After dinner we both saw Magda to the door. She wouldn't let Dad walk her home – ‘Across the road, I don't think so, Edward! Don't make me feel more ancient than I am! It is good to meet you both properly at last. I look forward to more conversations, Ruby.' She shook Dad's hand – which looked pretty funny – gave me a little wave and vanished into the night.

‘Interesting woman,' Dad said, following me inside. ‘Magda, eh? European name. Sounds exotic. I wonder what her background is. She talked a lot but didn't really say much about herself.'

‘I thought she said a lot. I mean, not everyone tells you they were married three times.'

‘That's true,' Dad said, ‘no real small talk.'

‘What's small talk?' I imagined all the letters coming out of Magda's mouth in very small print. I agreed with Dad, Magda's words were big! Then he explained it really meant polite conversation – which was kind of what I'd imagined and kind of not. But he was still right. Whatever it was, Magda didn't do it.
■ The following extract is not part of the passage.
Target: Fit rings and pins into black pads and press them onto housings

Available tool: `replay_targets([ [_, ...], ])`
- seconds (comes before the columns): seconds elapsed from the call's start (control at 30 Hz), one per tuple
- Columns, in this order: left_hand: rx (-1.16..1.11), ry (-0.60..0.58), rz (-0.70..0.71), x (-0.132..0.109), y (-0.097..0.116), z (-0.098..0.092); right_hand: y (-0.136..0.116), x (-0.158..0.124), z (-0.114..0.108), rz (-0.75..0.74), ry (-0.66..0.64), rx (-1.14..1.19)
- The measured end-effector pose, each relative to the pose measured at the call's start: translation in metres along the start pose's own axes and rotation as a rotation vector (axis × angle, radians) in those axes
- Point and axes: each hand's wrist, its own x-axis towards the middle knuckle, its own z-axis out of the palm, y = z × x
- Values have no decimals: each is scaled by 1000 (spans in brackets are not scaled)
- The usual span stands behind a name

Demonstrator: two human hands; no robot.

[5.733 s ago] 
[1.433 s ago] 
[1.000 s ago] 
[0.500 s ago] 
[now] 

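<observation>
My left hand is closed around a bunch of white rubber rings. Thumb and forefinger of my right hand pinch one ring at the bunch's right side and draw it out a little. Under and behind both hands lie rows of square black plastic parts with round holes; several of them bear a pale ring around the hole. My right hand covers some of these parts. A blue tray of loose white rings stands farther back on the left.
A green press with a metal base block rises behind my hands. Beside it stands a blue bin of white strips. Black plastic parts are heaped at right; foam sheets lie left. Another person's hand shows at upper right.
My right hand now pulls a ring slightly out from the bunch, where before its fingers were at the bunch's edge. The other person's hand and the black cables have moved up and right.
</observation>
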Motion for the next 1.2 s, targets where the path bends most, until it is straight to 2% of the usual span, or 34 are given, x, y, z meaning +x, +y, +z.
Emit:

Magda was vivacious. If you had to choose a colour for her, it would be red, post office box red. Emergency red. The colour of her lipstick.

‘Vivacious,' I whispered to myself that night. I wished Mum was home so I could tell her how Magda had described the word. The house didn't feel the same without her in it. It felt as though it wasn't quite full. Dad and I weren't enough for it. Was she red, like Magda? Without her the house was just a little bit colder and a bit paler.

‘She'll be home tomorrow,' Dad said, bending to kiss me good night. ‘Don't you worry, Ruby, soon things will be back to normal.' But his voice sounded wobbly and uncertain in the dark and I knew he wasn't exactly sure of that.

 

 

It was midnight and Magda was cleaning, humming as she did. She was wildly out of tune. She dusted the three ornately framed portraits in the hallway, but stopped humming for the second one. George, her second husband, had never enjoyed her renditions of anything. Old stick in the mud. Still what do you expect from an opera buff? She polished his face silently but with affection.

Then she moved into the small lounge room where she dusted around the three little urns on the mantelpiece, taking care not to move the urns themselves. It would be quite upsetting if she mixed them up. Next, she turned her attention to the first of the display cabinets.

She removed everything carefully. There were the five little red glasses from Venice – a sixth had been smashed by the opera buff in a fit of pique. She put the wobbly clay penguin clearly made by a child gently down on the coffee table. Wouldn't do to break that! A curled marble cat with sharp ears followed, then a little horse with a rippled glass tail, a millefiori paperweight and a small music box. When she'd taken everything out, she cleaned the glass shelves and then replaced it all, patting each little ornament tenderly as she did.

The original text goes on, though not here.